Design Principles

Flexible packaging includes a wide range of formats and elements, with each structure and combination of elements designed to meet specific packaging functionalities. For example, some products demand gas and moisture barrier, others stiffness.

But even with these specific functionality requirements, there are some generic sustainable design principles that can be followed to support designing flexible packaging for a circular economy.

In the first instance, CEFLEX advocates the collection of all flexible packaging for recycling.

Followed by sorting and recycling the mono-material streams (mono-PE and mono-PP), over polyolefin mixes, over mixed plastics (including flexibles), over mixed materials. It is easier to recycle mono-material flexible packaging and their use contributes to improved quality of recycled materials. A clear preference exists as a central pillar of the Designing for a Circular Economy guidelines.

Designing for recyclability

Designing for recyclability will be aided by the development and harmonisation of collection, sorting and recycling facilities throughout Europe as we transition to a circular economy.

When flexible packaging was not widely collected for recycling at end-of-life, it made good business sense for packaging design to focus simply on providing the required functionality with minimum resource use, thereby minimising product and packaging waste.
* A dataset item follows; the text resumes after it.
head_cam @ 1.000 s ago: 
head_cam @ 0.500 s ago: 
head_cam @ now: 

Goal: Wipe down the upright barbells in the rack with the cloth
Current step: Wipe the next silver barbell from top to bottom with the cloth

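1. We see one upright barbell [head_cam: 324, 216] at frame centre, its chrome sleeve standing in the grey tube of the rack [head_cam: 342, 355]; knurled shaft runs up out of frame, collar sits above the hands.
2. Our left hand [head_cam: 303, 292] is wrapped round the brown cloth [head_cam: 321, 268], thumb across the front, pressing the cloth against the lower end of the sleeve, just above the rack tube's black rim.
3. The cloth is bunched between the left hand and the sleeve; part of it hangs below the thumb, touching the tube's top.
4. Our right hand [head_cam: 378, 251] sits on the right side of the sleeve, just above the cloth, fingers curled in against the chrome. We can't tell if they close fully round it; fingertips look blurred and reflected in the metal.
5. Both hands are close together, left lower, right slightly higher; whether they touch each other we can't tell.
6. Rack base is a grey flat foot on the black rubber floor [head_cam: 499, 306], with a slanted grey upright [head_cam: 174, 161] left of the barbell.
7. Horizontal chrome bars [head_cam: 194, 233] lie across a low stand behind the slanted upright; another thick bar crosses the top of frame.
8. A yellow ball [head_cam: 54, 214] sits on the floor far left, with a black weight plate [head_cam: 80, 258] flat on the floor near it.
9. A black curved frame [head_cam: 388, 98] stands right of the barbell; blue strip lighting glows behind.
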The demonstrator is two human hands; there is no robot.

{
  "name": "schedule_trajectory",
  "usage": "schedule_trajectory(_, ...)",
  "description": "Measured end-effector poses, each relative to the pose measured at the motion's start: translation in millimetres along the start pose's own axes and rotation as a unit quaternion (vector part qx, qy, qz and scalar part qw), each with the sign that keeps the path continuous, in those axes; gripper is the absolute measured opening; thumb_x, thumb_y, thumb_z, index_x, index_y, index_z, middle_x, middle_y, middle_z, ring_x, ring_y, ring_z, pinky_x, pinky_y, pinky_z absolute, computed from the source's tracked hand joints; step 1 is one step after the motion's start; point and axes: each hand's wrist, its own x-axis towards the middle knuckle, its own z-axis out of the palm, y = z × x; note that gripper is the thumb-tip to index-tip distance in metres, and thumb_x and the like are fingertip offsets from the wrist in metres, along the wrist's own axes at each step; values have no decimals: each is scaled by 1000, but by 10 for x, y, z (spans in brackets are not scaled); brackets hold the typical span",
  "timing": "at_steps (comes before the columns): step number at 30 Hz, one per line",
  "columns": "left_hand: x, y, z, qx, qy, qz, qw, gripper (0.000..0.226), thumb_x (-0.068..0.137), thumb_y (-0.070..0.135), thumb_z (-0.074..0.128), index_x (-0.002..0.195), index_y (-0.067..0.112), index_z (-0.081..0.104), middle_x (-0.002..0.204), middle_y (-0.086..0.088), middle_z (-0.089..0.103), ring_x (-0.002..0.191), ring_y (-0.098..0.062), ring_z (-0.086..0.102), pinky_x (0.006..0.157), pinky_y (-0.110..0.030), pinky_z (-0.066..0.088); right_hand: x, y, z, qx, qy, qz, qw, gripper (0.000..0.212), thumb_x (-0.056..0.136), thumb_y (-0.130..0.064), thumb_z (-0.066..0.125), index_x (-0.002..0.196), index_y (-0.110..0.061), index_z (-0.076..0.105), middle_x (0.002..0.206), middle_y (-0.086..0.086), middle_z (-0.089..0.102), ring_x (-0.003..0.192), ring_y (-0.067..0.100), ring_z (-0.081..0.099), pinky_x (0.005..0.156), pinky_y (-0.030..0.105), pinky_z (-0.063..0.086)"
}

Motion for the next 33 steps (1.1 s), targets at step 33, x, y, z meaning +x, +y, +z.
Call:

This remains key in a circular economy, but an equally important objective is to design flexible packaging so that it will be correctly disposed of, collected, and efficiently sorted into suitable material fractions for recycling. These sorted materials must be recyclable into ‘new’ materials that can be used in market applications, displacing virgin material.

The packaging design process therefore presents the value chain with an opportunity to innovate and develop solutions to make flexible packaging circular by addressing both sustainable design and end-of-life challenges.

It should be noted that compromising the protective qualities of packaging to improve its recyclability will typically have a higher cost and associated environmental impact than producing flexible packaging which is not recycled but which delivers the required product protection.